Но Хайдар, к удивлению всех окружающих, совсем не обрадовался.
– Чего ты стоишь? – нетерпеливо бросил каган. – Ты свободен. Ты и твоя мать, жена…
– У меня нет матери, – тихо ответил Хайдар. – Вся моя семья там, в загоне и за ним. Позволь мне умереть. По мне смерть более привлекательна, нежели твоя милость, повелитель. Ты уж извини.
Сказав это, Хайдар развернулся и грустно побрел назад.
– Чего ты хочешь? – спросил его остолбеневший Барх. – Хочешь чтобы я всех освободил?

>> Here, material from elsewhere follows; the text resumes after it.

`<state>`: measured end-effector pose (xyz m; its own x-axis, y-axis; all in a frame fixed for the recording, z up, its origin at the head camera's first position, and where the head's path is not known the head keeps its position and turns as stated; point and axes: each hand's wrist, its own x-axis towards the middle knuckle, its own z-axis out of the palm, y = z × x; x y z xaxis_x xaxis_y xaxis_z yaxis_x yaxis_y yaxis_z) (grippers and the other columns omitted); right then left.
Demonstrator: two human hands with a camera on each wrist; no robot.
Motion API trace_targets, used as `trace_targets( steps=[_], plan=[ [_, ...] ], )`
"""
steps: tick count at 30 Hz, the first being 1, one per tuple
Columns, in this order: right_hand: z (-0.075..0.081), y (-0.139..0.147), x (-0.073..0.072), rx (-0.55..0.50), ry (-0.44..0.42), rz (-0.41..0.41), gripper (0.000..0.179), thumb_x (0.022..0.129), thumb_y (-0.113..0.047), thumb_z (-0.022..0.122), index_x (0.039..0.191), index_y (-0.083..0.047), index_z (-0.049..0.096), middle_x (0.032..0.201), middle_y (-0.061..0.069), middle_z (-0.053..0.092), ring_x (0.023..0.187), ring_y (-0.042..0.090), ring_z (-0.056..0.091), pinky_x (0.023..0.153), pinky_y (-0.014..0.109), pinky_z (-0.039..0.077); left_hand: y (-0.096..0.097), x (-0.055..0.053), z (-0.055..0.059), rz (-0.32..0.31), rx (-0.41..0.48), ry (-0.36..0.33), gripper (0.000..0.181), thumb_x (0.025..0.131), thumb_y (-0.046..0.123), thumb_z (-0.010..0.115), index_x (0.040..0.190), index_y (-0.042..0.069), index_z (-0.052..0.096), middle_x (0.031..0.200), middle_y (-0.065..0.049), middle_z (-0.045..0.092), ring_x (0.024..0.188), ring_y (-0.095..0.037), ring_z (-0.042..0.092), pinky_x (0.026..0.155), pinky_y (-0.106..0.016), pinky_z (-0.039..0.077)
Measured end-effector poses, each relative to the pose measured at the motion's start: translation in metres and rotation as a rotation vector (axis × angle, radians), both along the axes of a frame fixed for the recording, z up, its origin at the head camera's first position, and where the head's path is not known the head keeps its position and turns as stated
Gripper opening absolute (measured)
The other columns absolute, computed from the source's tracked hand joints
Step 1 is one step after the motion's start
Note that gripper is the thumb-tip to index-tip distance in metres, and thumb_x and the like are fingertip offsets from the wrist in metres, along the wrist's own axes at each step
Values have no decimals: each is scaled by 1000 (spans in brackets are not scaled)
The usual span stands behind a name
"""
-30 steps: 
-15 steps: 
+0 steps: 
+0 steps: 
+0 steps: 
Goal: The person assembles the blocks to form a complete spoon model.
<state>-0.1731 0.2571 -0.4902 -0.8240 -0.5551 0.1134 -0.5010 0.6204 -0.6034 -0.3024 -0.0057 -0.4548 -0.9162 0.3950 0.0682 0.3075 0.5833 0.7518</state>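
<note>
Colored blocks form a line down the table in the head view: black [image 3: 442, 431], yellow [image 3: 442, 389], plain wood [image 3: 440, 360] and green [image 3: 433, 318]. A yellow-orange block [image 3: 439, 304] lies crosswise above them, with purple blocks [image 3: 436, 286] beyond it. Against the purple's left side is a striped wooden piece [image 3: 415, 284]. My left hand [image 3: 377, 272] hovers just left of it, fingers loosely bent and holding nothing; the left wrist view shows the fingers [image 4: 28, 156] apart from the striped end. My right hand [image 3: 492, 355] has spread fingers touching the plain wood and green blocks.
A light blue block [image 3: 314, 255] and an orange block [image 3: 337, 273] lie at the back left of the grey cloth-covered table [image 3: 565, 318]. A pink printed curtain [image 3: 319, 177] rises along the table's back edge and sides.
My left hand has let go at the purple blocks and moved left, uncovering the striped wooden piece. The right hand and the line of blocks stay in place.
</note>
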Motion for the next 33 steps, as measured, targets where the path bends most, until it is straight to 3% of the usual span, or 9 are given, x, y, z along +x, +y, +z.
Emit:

– Не надо, повелитель. – Хайдар говорил печально, отрешенно, будто сейчас он не дерзил кагану, а просто давал ему дружеский совет. – Не подвергай риску своё тщеславие. Да и кто я такой, чтобы о чем-то просить самого 'хана ханов'.
Впервые за эти дни Барх растерялся. Он на минуту опустил глаза, напряженно раздумывая над сложившейся ситуацией и, наконец, сказал:
– Отлично. Я подарю тебе смерть. Мамат-гай!
– Я слушаю, повелитель.
– Отруби ему голову. Я не хотел этого, Хайдар, но ты вынудил меня. Ты уж извини.
– Почему я?.. – промямлил Мамат. Он стоял перед возвышавшимся над ним каганом, бледный, дрожащий.
Барх протяжно вздохнул и буквально пригвоздил вана тяжелым взглядом. Взглядом, свойственным только ему – мрачным и неотвратимым, как и сама смерть.
Мамат покорился. Срывающимся голосом он потребовал топор – совсем как нищий, просящий милостыню. Доплелся до загона. Хайдар уже приготовился, сцепив руки за спиной и обхватив коленями пень.
– Сколько же тебе лет, сынок? – поинтересовался Мамат.
– Семнадцать.
– Семнадцать… Что ж, да простят меня духи предков! Ложись, парень.
Мамат размахнулся, но, то ли рука его дрогнула, то ли ван не очень хорошо владел топором, но он не отрубил Хайдару голову, а вместо этого врезал криво, как-то плашмя по затылку, скользнув острием по плечу. Послышался хруст, из раны на затылке хлынула кровь; юноша вскочил как ошпаренный и истошно завыл, потом упал и, страшно вереща, покатился по земле.
Мамат выкатил глаза и выронил топор. Но, быстро опомнившись, погнался за юношей, хватая его своими ломкими руками-палками, точно пастух овцу.
В этот момент взоры всех присутствующих обратились к кагану. Но он молча наблюдал и на лице его не дрогнул ни один мускул.